● TASK DIRECTIONS: Under this line are the records; write out word for word the part that begins at the line containing "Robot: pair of" and ends at the line containing "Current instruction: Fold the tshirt", and no more.

● MATERIAL TO PROCESS:
▬▬▬

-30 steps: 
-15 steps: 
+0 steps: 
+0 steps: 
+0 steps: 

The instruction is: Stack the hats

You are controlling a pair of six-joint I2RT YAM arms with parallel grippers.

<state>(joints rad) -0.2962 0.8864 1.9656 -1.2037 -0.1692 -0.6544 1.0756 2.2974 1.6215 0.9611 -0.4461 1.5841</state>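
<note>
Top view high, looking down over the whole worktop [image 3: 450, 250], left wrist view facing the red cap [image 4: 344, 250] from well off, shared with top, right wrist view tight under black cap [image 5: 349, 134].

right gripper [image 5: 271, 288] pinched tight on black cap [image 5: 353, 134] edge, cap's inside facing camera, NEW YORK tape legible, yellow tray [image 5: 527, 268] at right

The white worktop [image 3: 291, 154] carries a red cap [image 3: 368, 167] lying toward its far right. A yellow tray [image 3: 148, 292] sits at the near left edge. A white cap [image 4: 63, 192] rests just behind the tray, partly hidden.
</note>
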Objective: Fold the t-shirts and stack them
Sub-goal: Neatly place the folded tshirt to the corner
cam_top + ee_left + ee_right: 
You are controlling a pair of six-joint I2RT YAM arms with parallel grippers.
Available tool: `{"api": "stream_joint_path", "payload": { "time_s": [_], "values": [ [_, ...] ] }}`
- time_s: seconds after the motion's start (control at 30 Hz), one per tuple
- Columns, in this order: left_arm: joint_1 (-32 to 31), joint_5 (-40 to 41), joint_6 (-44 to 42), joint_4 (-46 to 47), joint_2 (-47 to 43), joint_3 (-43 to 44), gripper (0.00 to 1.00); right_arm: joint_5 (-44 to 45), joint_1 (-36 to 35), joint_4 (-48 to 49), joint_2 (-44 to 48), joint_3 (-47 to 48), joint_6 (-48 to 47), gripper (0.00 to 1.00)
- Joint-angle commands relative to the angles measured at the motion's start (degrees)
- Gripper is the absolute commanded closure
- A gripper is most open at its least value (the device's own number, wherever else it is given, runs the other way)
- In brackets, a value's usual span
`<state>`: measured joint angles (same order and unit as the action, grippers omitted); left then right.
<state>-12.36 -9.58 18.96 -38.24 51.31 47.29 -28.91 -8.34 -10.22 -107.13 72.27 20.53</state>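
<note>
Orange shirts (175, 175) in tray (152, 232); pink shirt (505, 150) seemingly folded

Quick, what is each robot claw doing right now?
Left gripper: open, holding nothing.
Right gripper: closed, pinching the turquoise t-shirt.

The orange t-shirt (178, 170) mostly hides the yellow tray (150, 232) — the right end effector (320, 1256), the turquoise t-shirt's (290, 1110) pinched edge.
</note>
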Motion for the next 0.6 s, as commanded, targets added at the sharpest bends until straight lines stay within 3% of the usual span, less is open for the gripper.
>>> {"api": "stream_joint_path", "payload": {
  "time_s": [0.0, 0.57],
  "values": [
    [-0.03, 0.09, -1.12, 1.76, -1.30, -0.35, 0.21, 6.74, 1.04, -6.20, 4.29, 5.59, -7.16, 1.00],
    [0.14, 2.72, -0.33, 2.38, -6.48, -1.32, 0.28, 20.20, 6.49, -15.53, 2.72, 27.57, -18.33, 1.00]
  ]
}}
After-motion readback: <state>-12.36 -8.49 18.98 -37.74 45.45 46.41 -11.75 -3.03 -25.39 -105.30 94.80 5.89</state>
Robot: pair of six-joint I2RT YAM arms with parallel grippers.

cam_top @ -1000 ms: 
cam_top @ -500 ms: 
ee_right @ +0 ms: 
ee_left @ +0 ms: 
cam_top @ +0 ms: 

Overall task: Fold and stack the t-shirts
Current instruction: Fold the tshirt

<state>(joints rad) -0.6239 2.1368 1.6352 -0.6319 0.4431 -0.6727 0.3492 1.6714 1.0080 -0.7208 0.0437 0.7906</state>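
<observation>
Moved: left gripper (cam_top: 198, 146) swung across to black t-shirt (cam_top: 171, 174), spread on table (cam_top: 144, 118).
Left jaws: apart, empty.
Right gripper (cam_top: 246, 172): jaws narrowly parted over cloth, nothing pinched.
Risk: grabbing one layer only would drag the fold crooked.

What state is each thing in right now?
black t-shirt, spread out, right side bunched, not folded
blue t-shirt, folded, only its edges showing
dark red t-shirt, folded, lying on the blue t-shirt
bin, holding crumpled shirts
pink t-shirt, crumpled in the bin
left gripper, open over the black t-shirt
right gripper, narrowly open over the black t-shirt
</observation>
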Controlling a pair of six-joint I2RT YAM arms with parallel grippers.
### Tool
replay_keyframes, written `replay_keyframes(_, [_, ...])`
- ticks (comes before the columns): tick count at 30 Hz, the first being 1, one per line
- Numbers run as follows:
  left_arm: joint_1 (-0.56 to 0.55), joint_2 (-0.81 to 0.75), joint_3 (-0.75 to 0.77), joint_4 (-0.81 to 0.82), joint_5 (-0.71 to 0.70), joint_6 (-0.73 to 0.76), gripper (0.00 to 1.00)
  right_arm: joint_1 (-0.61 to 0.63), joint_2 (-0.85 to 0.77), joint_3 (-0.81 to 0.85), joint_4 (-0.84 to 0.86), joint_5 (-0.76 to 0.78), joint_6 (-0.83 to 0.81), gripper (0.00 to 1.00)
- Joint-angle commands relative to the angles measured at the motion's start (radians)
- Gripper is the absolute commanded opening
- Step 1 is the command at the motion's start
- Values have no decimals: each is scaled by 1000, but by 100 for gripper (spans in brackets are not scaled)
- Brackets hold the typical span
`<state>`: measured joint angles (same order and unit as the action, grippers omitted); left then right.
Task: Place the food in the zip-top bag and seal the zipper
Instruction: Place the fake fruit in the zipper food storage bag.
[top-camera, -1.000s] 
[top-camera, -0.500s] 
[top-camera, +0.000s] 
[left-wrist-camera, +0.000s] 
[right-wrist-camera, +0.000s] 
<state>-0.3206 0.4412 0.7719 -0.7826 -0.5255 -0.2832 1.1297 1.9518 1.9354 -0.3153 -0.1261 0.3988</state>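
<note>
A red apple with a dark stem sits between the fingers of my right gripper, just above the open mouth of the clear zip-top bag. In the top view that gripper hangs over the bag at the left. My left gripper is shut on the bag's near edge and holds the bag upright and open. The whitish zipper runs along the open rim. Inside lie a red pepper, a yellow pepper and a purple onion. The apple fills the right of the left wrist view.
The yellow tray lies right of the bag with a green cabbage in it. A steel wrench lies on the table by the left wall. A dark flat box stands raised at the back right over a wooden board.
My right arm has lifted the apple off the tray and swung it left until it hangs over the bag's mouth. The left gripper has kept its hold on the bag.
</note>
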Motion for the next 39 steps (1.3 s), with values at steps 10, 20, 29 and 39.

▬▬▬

● ANSWER AREA:
Robot: pair of six-joint I2RT YAM arms with parallel grippers.

cam_top @ -1000 ms: 
cam_top @ -500 ms: 
ee_right @ +0 ms: 
ee_left @ +0 ms: 
cam_top @ +0 ms: 

Overall task: Fold and stack the t-shirts
Current instruction: Fold the tshirt

This exercise requires no further response.